I am embarrassed to say that I had heard rumors that Chick-fil-A was anti-same sex marriage; but I ignored all the warning signs trying to hold on to the many positives I thought the chicken chain brought to my life.  With the recent blow up of Dan Cathy’s response “guilty as charged,” when asked about Chick-fil-A’s support for families led by heterosexual couples, I can no longer turn a blind eye.    

Although some have tried to turn this debacle into a freedom of speech issue, Chick-fil-A has indeed participated in discrimination against the LBGTQ community.  Yes, we all have the right to say what we think; however actively supporting anti-same sex marriage legislation and providing money to anti-gay groups are acts of discrimination.

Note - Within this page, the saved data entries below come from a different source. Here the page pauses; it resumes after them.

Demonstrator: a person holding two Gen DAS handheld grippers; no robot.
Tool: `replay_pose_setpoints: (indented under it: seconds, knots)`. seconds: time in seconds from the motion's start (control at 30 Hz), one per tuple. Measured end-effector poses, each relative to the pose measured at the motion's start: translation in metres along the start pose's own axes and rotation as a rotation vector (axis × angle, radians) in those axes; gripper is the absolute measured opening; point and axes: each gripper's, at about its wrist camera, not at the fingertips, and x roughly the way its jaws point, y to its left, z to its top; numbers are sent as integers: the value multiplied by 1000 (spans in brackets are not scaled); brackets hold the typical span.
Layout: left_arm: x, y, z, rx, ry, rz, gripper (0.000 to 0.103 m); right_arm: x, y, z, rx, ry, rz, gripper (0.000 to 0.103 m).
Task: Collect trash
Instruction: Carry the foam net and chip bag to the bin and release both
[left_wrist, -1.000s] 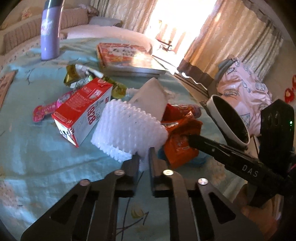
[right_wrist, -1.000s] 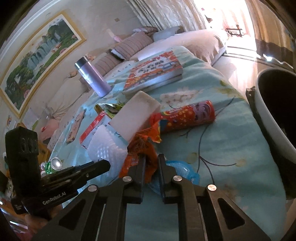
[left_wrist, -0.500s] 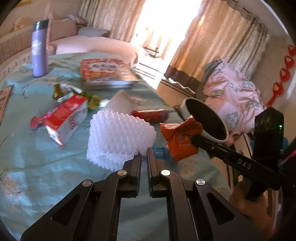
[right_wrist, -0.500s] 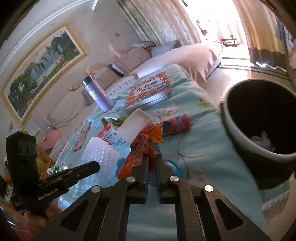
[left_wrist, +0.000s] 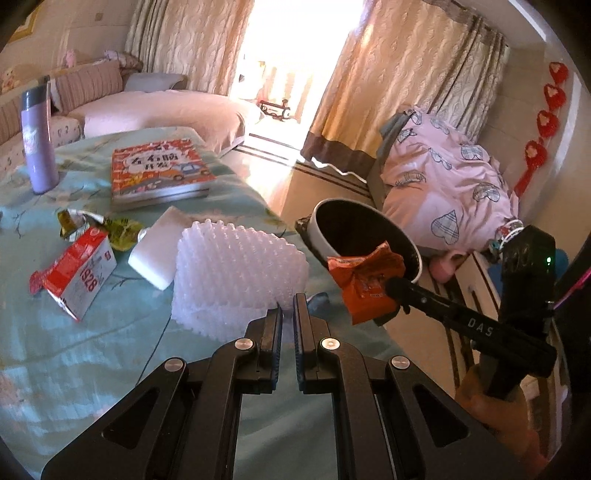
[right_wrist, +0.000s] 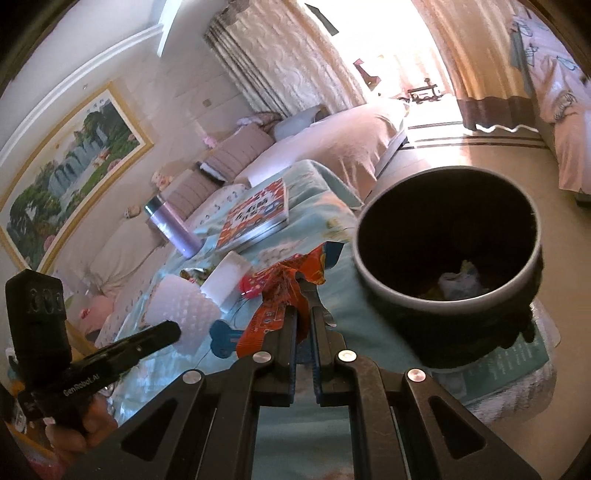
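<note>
**Right wrist: orange wrapper in transit to bin, foam net gripped on the left**

Right wrist view is showing the right gripper (right_wrist: 303, 308) pinching a crumpled orange snack wrapper (right_wrist: 280, 295), held in the air just beside the rim of the dark trash bin (right_wrist: 373, 284) and not yet over its mouth. The bin is holding some trash already.

Left wrist view is showing the left gripper (left_wrist: 287, 312) pressed together on the near edge of the white foam net sleeve (left_wrist: 240, 266); the rest of the sleeve looks to be resting on the teal tablecloth (left_wrist: 92, 350).

Risks from here:
- Wrapper is being held by a thin crumpled edge, so it could be slipping out early and landing on the cloth or floor.
- Letting go before clearing the rim is likely to bounce it off the bin wall.
- Foam net is springy and light; the pinch looks shallow, so it may be popping free on lift.
- Dragging the sleeve sideways could be shoving the white block (left_wrist: 159, 247) and the red-and-white carton (left_wrist: 79, 273) around.
</note>
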Motion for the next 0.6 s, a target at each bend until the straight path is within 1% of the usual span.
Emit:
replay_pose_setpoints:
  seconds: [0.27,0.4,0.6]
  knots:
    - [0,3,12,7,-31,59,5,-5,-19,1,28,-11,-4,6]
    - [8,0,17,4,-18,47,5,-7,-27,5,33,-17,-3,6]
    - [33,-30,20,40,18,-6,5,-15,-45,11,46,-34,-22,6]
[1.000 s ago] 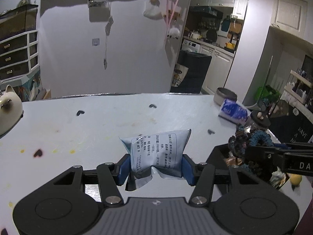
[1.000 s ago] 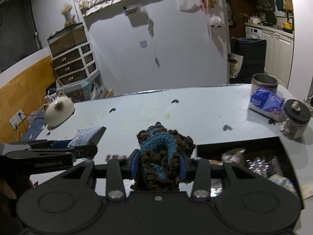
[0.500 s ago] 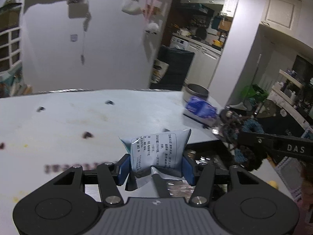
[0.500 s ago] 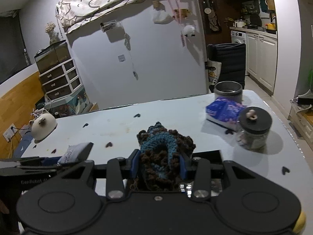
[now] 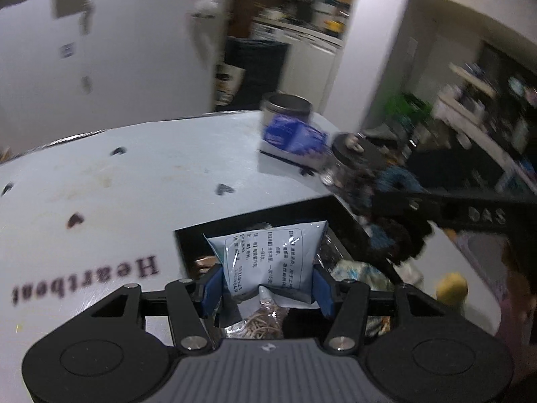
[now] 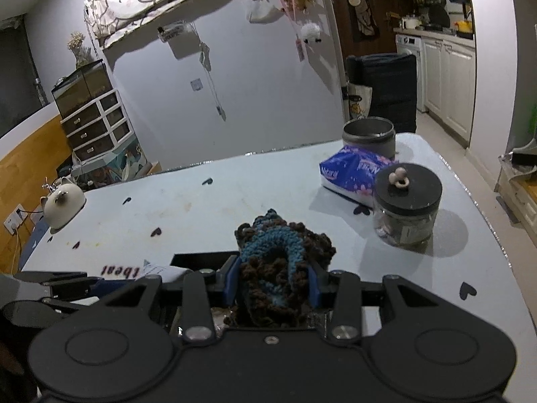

Mike Huckabee has claimed that the outrage directed at Dan Cathy and Chick-fil-A is intolerance and bigotry against Christians. As a Christian, I am offended.  I wonder why some groups think it is appropriate to claim Jesus as their own and ignore the social justice message that has a central role in the Christian tradition. Jesus’ message was radical, about love, embracing one another, and not passing judgment.  No where does Jesus call for discriminating against anyone.  The reaction of so many to “break up” with Chick-fil-A as a result of Cathy’s remarks and active participation in anti-gay movements is one that represents the social justice mission of Jesus – it is a Christian reaction.

I will miss the play dates, the convenience, and even the food.  But as a Catholic feminist, I believe in the mission of social justice and support every person’s human rights.  Refusing individuals the right to marry based of their sexual orientation is discriminatory and it is wrong.  Although Cathy claims, “as an organization we can operate on biblical principles,” he has ignored the message of Jesus in favor of a political ideal that has incorrectly been attached to the Christian tradition.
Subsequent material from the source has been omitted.